In support of its argument, Cranbury Brick Yard cites two out-of-circuit cases that borrowed the cost-recovery trigger. See Appellant’s Br. 42–43 (citing Geraghty & Miller, Inc. v. Conoco, Inc. , 234 F.3d 917 (5th Cir. 2000) and Sun Co. v. Browning-Ferris, Inc. , 124 F.3d 1187 (10th Cir. 1997) ). Those courts viewed contribution claims as a subspecies of cost-recovery claims. See Geraghty , 234 F.3d at 924 ; Sun Co. , 124 F.3d at 1191–92.
But those cases are stale. More recent Supreme Court precedent has clarified that cost recovery and contribution are "clearly distinct" causes of action. Atl. Research , 551 U.S. at 138, 127 S.Ct. 2331 (quoting Cooper Indus. , 543 U.S. at 163 n.3, 125 S.Ct. 577 ). On that basis, the Sixth Circuit held that Geraghty and Sun Co. "are no longer good law on this point." Hobart Corp. , 758 F.3d at 774. We agree.
In sum, the trigger for the limitations period was the amended Consent Order, not the cleanup. We will affirm the District Court’s holding that "the statute of limitations began to run [on] February 16, 2006, when all parties to the 2006 Amendment, including NJDEP, signed it." 2018 WL 4828410, at *6.

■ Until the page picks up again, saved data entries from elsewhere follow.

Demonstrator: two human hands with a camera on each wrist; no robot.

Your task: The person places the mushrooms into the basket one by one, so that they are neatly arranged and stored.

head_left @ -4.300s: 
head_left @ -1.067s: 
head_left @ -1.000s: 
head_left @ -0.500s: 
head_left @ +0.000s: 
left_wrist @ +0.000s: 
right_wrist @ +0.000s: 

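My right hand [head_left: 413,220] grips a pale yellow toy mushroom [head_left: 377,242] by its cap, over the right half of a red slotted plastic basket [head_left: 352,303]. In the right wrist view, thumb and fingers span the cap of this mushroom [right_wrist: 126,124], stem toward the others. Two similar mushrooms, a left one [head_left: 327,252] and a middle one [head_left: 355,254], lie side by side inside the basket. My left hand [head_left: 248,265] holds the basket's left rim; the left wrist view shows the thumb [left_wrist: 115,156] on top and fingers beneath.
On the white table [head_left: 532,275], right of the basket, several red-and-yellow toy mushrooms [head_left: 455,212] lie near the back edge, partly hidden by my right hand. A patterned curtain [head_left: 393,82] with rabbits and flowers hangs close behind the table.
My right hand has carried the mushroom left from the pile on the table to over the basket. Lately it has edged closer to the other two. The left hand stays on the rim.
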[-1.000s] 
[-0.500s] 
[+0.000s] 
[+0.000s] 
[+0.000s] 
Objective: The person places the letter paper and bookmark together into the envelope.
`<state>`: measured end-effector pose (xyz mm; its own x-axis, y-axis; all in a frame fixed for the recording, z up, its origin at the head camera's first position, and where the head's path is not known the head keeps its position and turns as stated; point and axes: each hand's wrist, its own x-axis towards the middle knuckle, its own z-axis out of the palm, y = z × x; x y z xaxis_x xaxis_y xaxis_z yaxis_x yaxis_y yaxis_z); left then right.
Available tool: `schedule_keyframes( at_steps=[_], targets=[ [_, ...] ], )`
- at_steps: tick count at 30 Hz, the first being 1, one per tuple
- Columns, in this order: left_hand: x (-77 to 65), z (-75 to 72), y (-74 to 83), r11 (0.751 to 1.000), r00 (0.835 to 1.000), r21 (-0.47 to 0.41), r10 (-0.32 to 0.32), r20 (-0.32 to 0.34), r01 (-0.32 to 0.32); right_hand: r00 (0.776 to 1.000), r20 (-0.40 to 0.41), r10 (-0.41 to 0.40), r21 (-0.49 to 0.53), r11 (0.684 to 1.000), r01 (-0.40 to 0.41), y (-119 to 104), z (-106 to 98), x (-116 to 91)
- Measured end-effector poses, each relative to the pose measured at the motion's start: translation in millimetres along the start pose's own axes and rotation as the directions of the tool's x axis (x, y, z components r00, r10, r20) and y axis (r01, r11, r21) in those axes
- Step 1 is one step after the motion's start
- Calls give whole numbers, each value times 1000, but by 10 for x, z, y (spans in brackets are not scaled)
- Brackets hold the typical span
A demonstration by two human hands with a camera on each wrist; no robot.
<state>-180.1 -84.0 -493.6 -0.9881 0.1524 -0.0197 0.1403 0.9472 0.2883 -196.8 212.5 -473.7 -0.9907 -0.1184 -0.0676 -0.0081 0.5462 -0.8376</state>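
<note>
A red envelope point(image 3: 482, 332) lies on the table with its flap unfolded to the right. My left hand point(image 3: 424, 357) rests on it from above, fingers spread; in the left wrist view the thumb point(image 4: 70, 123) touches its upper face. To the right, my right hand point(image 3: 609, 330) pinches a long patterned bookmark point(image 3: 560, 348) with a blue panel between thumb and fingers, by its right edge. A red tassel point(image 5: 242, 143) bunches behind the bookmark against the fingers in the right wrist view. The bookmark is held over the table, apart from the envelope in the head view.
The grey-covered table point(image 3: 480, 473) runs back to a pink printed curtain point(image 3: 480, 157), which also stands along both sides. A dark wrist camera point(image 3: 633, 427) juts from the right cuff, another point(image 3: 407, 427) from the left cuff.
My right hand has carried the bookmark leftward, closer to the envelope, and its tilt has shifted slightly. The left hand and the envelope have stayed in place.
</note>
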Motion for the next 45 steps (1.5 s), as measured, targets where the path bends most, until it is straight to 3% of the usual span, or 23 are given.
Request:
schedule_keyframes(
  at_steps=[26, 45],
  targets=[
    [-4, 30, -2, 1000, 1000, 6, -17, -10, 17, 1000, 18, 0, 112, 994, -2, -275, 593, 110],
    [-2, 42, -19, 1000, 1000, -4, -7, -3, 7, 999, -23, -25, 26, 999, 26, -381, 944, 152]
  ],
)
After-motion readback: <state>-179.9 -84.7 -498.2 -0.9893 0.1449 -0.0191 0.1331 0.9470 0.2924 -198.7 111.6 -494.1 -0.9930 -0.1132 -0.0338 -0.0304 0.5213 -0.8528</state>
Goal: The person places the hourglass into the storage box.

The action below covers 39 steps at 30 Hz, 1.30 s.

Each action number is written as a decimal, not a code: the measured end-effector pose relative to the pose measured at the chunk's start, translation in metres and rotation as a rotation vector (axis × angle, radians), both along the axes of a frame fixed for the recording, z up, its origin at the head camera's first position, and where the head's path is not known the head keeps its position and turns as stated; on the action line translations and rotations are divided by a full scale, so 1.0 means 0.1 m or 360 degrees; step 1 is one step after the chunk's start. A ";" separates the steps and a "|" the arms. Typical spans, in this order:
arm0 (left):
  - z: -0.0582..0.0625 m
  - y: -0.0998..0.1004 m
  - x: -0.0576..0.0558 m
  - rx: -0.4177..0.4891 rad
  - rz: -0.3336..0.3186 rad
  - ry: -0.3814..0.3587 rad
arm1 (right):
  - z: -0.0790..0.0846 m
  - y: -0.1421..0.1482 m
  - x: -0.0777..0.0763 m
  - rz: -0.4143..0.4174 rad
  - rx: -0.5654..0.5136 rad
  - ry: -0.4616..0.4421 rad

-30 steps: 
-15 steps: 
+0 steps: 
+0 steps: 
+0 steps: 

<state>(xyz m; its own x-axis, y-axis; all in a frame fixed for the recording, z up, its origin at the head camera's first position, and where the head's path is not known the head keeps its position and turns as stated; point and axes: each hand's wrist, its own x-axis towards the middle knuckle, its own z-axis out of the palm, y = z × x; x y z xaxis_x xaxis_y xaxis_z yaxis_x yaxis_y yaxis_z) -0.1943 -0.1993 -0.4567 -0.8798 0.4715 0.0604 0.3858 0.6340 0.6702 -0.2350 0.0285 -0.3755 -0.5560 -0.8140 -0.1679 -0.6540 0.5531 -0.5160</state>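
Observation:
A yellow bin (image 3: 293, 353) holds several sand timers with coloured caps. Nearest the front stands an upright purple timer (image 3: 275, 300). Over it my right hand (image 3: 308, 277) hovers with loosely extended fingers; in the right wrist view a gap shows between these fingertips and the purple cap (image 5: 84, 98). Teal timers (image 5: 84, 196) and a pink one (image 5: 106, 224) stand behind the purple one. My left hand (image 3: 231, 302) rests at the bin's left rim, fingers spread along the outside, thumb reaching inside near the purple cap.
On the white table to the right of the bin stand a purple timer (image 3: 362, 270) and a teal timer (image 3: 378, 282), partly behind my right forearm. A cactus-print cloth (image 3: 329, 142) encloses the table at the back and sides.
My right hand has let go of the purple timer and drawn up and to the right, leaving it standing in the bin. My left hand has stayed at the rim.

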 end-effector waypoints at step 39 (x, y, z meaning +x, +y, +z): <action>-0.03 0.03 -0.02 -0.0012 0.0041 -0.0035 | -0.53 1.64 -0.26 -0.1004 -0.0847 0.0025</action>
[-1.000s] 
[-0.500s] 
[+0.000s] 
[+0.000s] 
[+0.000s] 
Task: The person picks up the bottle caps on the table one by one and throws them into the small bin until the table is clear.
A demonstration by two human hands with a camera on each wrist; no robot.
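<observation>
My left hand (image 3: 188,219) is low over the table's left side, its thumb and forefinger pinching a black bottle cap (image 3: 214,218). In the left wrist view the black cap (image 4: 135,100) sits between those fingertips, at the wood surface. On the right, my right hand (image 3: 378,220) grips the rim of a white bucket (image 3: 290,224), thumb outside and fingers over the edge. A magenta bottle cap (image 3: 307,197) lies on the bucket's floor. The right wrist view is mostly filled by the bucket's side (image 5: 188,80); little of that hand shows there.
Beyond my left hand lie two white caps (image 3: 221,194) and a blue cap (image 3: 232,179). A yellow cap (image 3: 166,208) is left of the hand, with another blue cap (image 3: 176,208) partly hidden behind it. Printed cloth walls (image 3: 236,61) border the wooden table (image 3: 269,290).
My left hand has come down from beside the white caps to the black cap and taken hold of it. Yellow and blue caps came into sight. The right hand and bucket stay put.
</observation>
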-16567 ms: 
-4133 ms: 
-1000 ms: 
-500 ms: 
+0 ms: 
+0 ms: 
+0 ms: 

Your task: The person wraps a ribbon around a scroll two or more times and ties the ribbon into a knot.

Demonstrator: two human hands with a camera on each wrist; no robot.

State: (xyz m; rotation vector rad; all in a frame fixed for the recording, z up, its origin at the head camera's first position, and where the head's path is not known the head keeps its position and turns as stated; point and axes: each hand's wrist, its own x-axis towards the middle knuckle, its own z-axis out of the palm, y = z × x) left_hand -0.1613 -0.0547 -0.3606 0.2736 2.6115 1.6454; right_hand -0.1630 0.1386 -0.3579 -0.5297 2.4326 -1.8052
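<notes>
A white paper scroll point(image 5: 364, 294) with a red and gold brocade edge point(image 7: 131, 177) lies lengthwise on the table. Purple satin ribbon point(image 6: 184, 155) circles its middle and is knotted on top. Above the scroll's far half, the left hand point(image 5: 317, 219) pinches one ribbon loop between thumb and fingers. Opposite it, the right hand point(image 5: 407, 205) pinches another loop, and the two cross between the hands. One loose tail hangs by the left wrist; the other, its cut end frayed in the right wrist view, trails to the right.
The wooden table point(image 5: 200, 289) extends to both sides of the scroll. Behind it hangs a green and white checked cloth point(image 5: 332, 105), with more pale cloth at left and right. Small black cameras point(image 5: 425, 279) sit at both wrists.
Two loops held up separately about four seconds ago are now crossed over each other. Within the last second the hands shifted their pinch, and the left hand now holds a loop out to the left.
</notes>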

B. Cranbury Brick Yard brought its contribution claim too late under either applicable statute of limitations
The clock started ticking when Cranbury Brick Yard joined the amended Consent Order. Now we must address the length of the limitations period.
There are two possible options. Section 9613(g)(3) provides a three-year limitations period for contribution claims. And under the Federal Tort Claims Act, "every civil action commenced against the United States shall be barred unless the complaint is filed within six years after the right of action first accrues." 28 U.S.C. § 2401(a). But § 2401(a) is a backstop; a statutory scheme’s specific limitations period sometimes displaces it. See Kannikal v. Att’y Gen. U.S. , 776 F.3d 146, 150 (3d Cir. 2015) ; Mendoza v. Perez , 754 F.3d 1002, 1018 (D.C. Cir. 2014).
Either way, Cranbury Brick Yard’s contribution claim is untimely. It accrued when Cranbury Brick Yard joined the amended Consent Order in 2006. But Cranbury Brick Yard did not sue until nine years later. Since Cranbury Brick Yard’s action would be untimely under either possible statute of limitations, we need not decide which statute applies.
V. WE NEED NOT DECIDE IF CRANBURY BRICK YARD IS A BONA FIDE PROSPECTIVE PURCHASER
Cranbury Brick Yard also appeals the District Court’s holding that it was not a bona fide prospective purchaser. This issue mattered only because the lack of that status might have exposed Cranbury Brick Yard to the government’s counterclaim for contribution, which it filed in response to Cranbury Brick Yard’s cost-recovery claim.
But Cranbury Brick Yard has no cost-recovery claim, so the government’s counterclaim is now moot. Thus, bona-fide-prospective-purchaser status is irrelevant. And in any event, the amended Consent Order immunized Cranbury Brick Yard from contribution liability. So the District Court did not need to decide whether Cranbury Brick Yard was a bona fide prospective purchaser, and we need not reach this issue on appeal.
* * * * *
By joining the amended Consent Order, Cranbury Brick Yard settled any possible liability to the State of New Jersey and thus extinguished its cost-recovery claim. While it still had a contribution claim, it brought that claim several years too late. The District Court properly granted summary judgment for the government on both claims, so we will affirm.